Imported lumber from Canada must pay both tariff duty and import excise tax. The reductions made in the combined tax on certain species of Canadian softwoods and hardwoods left them still well protected; and in the case of Douglas fir and Western hemlock the amounts that could be imported were limited to about 5 percent of domestic consumption over the past few years (only half of this quota was filled in 1936). Here again our statement must be summary. During 1936 American lumber imports from Canada of both softwoods and hardwoods increased substantially, and at a more rapid rate than domestic production. The total imports nevertheless remained only a minor fraction of the domestic production -- about 2.4 percent in the case of Douglas fir and Western hemlock, less than 1 percent in the case of pine, and about 1.3 percent in the hardwood group. Spruce is the exception: imports are in a high ratio to American output, which has been declining since 1909, primarily because of the dwindling of our spruce resources. Higher prices, along with an expansion of domestic production, suggest that the income of the American lumber industry as a whole improved in 1936. The least that can be said is that it was not grievously injured by the enlarged imports. The availability of Canadian supplies at moderate prices can properly be looked upon as a useful stimulant to activity in the construction of houses. It should be observed also that the United States exports substantial quantities of hardwoods (and some softwoods) to Canada and other parts of the world.

Two forest products that were bound on the American free list by the Canadian Agreement have attracted special interest: red cedar shingles, and newsprint, woodpulp and pulpwood. In recent years we have imported from Canada a substantial part of our total supply of red cedar shingles: their quality is good and our domestic stands of higher-grade cedar are limited. In 1934, under the N. R. A., an agreement was worked out with the Canadian producers for limiting imports from Canada to 25 percent of our current consumption. The right to apply a similar limit was reserved under the Agreement. Total imports in 1936 were less than they had been in 1935. But in anticipation of heavy importation, legislation was passed which made the imposition of a quota mandatory for the first half of 1937. The limitation may prove to be unwisely rigid, judged by American requirements.

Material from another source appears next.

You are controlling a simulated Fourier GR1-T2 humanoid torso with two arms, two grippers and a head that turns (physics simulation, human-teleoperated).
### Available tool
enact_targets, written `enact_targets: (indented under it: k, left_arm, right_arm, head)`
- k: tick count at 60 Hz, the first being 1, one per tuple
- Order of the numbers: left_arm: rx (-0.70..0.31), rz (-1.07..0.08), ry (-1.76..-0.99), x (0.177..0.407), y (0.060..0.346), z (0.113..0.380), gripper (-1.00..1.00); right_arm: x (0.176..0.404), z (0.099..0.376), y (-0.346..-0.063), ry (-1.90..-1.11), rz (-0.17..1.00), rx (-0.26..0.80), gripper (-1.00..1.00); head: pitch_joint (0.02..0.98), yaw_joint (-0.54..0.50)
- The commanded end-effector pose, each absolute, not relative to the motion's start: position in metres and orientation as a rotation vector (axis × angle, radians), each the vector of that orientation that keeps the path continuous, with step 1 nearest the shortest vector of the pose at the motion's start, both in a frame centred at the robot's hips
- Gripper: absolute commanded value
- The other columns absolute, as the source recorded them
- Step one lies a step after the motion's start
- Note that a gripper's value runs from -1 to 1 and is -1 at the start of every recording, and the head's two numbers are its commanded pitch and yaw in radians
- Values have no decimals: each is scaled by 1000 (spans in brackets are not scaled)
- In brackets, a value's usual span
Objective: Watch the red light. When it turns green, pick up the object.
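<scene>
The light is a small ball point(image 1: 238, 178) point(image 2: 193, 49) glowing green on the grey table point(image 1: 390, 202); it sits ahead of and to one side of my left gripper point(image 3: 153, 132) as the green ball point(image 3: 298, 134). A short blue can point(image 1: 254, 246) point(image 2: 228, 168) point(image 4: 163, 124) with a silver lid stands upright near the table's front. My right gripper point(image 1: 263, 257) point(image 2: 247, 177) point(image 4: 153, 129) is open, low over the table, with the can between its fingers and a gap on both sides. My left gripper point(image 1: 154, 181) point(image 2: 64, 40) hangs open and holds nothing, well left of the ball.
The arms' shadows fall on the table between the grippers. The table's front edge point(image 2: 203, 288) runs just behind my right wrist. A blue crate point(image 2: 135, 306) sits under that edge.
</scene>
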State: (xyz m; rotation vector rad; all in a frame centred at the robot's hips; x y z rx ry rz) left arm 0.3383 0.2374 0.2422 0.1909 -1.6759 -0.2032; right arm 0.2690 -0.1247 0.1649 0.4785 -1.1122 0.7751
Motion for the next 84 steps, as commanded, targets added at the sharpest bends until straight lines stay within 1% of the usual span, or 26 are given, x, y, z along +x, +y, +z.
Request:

The retention of newsprint, woodpulp and pulpwood on the free list is primarily explained by our wish for cheap paper for printing and the comparative scarcity of our own supplies (although the development of Southern pine may be an important new factor). These items make up our largest single import from Canada. Since the turn of the century Canada has supplied an increasing proportion of the newsprint and pulpwood consumed in the United States. During the decade 1923-1933 the trend of newsprint and pulp prices was sharply downward; and with the great shrinkage of newsprint consumption after 1929, the earnings of the industry were cut severely. However, since 1933 prices have risen from $40 to $42.50 per ton (further increases to about $50 for 1938 contracts have been announced), and the combined output of the two countries has expanded substantially. Although the increase in production has taken place almost entirely in Canadian plants, the considerable American capital invested in the Canadian industry means that the fruits of this expansion have fallen on both sides of the border.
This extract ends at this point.